▸ **RECORDS SUPPLIED**:

○ ○ ○

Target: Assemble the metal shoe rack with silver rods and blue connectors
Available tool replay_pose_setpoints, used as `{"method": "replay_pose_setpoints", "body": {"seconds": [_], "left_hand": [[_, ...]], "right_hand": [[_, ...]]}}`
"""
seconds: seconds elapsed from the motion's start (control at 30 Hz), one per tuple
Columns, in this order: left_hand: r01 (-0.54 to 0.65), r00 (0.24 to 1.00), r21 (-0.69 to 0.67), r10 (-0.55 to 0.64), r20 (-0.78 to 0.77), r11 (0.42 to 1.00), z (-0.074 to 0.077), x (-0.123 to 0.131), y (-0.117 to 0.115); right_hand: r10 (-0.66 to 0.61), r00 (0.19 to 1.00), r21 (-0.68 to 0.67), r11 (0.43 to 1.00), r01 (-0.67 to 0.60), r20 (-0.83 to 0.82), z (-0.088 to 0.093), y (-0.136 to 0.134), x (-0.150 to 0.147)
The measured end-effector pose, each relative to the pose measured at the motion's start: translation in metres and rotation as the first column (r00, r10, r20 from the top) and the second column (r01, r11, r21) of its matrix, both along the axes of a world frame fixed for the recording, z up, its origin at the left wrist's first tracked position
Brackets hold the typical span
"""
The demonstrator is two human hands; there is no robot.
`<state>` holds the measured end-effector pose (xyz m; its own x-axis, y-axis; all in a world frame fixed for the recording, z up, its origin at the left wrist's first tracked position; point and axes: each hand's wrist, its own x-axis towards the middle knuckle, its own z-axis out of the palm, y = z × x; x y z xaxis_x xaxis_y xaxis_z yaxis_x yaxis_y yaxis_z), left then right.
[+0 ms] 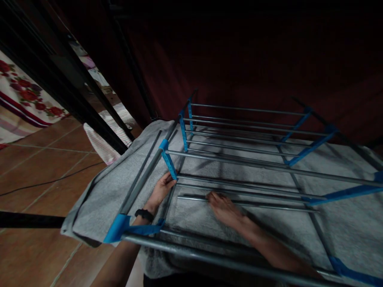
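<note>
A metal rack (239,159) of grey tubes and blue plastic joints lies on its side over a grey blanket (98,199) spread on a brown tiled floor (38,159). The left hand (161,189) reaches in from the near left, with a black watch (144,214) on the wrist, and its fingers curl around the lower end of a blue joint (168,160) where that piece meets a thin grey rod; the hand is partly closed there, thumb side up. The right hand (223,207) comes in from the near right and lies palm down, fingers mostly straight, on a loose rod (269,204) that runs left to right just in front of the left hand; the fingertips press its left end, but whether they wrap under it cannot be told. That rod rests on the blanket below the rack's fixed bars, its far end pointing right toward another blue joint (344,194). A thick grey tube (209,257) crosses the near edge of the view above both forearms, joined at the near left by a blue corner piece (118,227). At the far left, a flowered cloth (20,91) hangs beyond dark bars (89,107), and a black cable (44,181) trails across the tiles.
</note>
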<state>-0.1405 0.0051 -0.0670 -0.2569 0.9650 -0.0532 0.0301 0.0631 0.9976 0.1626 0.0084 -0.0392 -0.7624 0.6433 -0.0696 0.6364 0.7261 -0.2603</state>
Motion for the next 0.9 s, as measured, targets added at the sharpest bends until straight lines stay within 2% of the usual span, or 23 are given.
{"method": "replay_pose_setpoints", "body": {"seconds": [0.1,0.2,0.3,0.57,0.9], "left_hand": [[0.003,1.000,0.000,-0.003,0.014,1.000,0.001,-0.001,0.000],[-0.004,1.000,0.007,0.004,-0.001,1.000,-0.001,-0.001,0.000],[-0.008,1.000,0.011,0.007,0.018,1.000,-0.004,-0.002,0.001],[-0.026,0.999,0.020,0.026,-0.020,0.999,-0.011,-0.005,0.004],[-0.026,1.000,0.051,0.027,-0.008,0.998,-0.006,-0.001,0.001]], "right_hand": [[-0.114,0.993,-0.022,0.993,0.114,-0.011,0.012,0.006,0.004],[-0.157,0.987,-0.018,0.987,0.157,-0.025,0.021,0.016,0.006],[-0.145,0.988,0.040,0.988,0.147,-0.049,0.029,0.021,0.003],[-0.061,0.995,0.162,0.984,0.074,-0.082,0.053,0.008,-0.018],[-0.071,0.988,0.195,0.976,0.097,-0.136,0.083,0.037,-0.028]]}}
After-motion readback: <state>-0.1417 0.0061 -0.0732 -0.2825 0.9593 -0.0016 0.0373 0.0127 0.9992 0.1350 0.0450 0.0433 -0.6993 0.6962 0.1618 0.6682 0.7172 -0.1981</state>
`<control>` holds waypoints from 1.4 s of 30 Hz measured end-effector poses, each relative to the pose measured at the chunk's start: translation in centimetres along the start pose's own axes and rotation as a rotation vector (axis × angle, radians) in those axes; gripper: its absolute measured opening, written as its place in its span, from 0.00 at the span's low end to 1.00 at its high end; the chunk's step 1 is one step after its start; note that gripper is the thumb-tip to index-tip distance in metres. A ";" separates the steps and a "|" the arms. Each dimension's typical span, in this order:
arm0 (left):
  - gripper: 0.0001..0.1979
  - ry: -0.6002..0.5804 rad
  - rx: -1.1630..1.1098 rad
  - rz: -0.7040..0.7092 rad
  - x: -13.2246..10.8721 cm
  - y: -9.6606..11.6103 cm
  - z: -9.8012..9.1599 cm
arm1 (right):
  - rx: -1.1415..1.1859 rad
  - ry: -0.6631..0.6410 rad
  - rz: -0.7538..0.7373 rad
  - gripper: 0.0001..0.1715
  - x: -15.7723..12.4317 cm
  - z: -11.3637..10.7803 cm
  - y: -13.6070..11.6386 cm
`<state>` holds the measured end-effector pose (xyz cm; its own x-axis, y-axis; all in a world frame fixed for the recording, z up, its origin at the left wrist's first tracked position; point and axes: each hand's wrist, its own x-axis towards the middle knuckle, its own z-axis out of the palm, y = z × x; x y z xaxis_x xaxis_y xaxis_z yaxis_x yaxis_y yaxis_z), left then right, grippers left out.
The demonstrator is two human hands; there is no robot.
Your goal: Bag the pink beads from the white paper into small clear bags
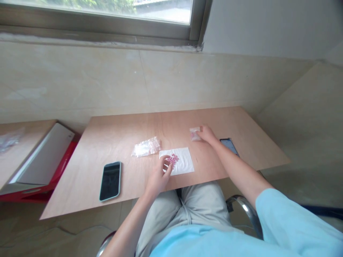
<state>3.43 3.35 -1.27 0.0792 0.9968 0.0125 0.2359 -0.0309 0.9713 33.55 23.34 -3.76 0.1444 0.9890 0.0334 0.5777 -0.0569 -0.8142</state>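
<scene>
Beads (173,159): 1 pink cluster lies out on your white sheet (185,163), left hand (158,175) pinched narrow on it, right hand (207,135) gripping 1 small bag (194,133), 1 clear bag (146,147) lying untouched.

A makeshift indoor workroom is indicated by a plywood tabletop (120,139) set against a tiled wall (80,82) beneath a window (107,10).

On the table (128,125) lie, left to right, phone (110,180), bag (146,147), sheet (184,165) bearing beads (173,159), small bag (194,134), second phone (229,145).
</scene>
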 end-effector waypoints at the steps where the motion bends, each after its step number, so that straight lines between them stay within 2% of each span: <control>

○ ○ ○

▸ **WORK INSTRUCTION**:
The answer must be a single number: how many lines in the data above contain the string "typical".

▸ **TASK SOLUTION**:
2